About Intelligence Fusion

Intelligence Fusion specializes in providing intelligence, risk assessment, and situational awareness solutions to businesses and government agencies. Their threat intelligence platform manages geographical information and relies on assurance and prediction to help keep people safe; they also provide a threat intelligence REST API. Intelligence Fusion gathers and analyzes various types of data, including open-source information, social media content, and news reports to create actionable insights and reports for their clients.

Their Tech Stack

  • 8 REST APIs written in PHP
  • Background processes written using Go and Python
  • Web platform written using Typescript and React
  • Has Sentry instrumented across 8 PHP services, 3 Go services, and 1 Typescript
  • JavaScript service (web platform). The Go and JavaScript services are work-in-progress, as the team adds more error details, full releases and also include tracing.

Moving away from reactive debugging and making performance a priority

We started with Sentry 3 years ago when we were building infrastructure and didn’t have a lot of test coverage. Sentry became essential to us to know when things were going wrong. Thomas Hockaday, Lead Engineer @ Intelligence Fusion

As a long-time Sentry customer for error and exception monitoring, Intelligence Fusion was ready to invest in making their services more performant for customers. As their tech team grew from 7 to 16 and started scaling its databases, performance also grew to be more of a priority.

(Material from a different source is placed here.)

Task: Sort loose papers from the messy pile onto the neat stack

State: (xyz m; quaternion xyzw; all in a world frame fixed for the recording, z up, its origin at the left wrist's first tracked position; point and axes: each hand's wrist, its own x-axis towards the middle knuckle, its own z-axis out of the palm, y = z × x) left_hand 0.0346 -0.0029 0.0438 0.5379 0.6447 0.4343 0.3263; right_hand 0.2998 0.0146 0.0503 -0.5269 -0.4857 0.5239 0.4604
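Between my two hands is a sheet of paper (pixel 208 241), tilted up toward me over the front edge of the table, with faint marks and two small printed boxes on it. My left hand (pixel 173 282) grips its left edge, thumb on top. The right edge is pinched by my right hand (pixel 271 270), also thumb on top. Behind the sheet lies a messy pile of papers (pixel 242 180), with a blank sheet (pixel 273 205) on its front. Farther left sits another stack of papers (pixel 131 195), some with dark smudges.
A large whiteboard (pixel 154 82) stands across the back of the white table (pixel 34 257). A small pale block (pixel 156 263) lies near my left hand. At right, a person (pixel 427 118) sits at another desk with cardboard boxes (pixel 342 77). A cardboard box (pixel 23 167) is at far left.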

With Sentry integrated into their services and dealing with a legacy API, the Intelligence Fusion engineers knew from experience that some of their endpoints were slower than others. They also knew of slow rendering issues on their threat data heatmap — the main feature users see upon logging into the Intelligence Fusion platform — from historical internal and client feedback. Thus, the team needed a solution to find app slowdowns in a swift and painless way — leading them to Sentry Performance.

Improving developer productivity with Performance Issues

Pre-Sentry, Lead Engineer Thomas Hockaday of Intelligence Fusion recalls the laborious process his team used to diagnose application performance issues. Typically, the engineering team needed to figure out:

  • How urgent an issue was – which they often determined based off of whether a customer was complaining
  • What was causing it — a process that usually required their engineers to dig around in AWS logs for the culprit, as well as attempt to reproduce the error while communicating with the user

With Performance Monitoring from Sentry, Thomas’s team was able to troubleshoot their performance issues faster (which was reflected in existing metrics on overall uptime and service latency that the team tracked in Grafana). In Sentry, they could immediately:

  • Know which of their issues were critical and demanded attention
  • Find the root cause of issues using Sentry’s latest Profiling feature

Here’s the exact workflow Thomas’s engineering team takes to quickly diagnose a performance issue in Sentry. With Sentry’s Slack integration, the team gets alerted via Slack about any critical app performance issues in their project, like N+1 database query issues and slow database queries.

inelligence-fusion

inelligence-fusion

Then from the transaction summary in Sentry, the Intelligence Fusion engineers can identify exactly where the performance issue lies — whether it’s in the database, the response builder, or somewhere else. The engineers may click into the span waterfall associated with the transaction to see how long a query is running. Or, they may look at how many database queries are running in an endpoint to see if they can be reduced.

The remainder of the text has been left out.